By December, the market was answering. National Post columnist Adam Pankratz reported that an industrial landowner within the Cowichan title area lost a lender and a prospective tenant after a $35 million construction loan was pulled. He also described a separate Richmond hotel deal where a buyer withdrew after citing precedent risk, even though the hotel was not within the declared title lands. His case that uncertainty is already changing behaviour is laid out in Montrose.

Caroline Elliott captured how quickly court language moved into daily life after a City Richmond letter warned some owners that their title might be compromised. Whatever one thinks of that wording, it pushed land law out of the courtroom and into the mortgage conversation.

Mining and exploration stall

The same fault line runs through the critical minerals push.
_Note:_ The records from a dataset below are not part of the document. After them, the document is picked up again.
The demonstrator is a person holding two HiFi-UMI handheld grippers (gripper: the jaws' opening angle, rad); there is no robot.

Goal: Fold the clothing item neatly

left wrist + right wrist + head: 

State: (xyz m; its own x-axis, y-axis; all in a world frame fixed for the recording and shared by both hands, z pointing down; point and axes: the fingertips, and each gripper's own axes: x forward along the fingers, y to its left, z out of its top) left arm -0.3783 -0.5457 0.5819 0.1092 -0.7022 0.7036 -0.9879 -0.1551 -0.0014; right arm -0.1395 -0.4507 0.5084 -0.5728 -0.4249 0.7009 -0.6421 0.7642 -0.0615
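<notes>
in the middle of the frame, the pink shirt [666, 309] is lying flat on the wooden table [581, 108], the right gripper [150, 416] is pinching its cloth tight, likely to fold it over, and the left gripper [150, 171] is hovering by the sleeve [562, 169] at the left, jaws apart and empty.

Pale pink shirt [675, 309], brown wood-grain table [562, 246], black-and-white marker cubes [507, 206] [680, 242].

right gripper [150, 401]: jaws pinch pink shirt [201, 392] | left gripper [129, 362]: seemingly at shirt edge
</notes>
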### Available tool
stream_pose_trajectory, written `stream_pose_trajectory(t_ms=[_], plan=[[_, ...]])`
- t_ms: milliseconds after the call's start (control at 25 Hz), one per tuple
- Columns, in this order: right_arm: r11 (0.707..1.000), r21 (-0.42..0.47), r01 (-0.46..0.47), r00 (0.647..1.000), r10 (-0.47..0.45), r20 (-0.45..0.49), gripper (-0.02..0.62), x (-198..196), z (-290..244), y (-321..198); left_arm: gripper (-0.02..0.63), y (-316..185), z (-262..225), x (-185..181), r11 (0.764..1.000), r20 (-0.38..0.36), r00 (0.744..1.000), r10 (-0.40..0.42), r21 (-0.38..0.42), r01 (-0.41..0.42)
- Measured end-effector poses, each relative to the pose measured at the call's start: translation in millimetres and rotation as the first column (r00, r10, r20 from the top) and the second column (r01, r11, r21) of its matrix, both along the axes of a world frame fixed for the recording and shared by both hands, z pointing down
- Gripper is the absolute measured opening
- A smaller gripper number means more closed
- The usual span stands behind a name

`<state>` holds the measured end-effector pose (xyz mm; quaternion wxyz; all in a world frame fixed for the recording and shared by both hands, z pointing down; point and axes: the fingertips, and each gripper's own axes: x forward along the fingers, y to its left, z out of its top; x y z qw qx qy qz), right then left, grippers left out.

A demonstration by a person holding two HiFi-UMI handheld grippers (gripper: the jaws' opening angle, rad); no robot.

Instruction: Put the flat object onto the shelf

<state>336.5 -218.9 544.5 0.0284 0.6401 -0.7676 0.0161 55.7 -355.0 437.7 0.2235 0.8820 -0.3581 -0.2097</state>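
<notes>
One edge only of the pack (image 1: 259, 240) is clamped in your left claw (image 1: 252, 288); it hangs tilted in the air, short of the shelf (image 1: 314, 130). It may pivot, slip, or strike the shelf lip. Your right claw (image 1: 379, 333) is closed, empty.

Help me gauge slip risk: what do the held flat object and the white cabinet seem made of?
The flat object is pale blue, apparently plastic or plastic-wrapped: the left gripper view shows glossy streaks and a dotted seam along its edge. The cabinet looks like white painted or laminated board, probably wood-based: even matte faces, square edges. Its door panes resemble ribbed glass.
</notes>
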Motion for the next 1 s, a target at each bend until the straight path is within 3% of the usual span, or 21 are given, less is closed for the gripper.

A new mineral claims regime now requires consultation before claims are approved, and critics argue it slows early stage exploration and forces prospectors to reveal targets before they can secure rights. Pankratz made that critique earlier, in his argument about mineral staking.

Resource Works, summarising AME feedback on Mineral Tenure Act modernisation, reported that 69.5 per cent of respondents lacked confidence in proposed changes, and that more than three quarters reported increased uncertainty about doing business in B.C. The theme is not anti consultation. It is that process, capacity, and timelines decide whether consultation produces partnership or paralysis.

Layered on top is the widening fight over UNDRIP implementation and DRIPA. Geoffrey Moyse, KC, called for repeal in a Northern Beat essay on DRIPA, arguing that Section 35 already provides the constitutional framework and that trying to operationalise UNDRIP invites litigation and uncertainty.

Tariffs and housing will still dominate headlines. But they are downstream of land. Until B.C. offers a stable bargain over who can do what, where, and on what foundation, every other promise will be hostage to the same uncertainty. For a province still built on land based wealth, Resource Works argues in its institutional history that the resource economy cannot be separated from land rules. In 2026, that is the main stage.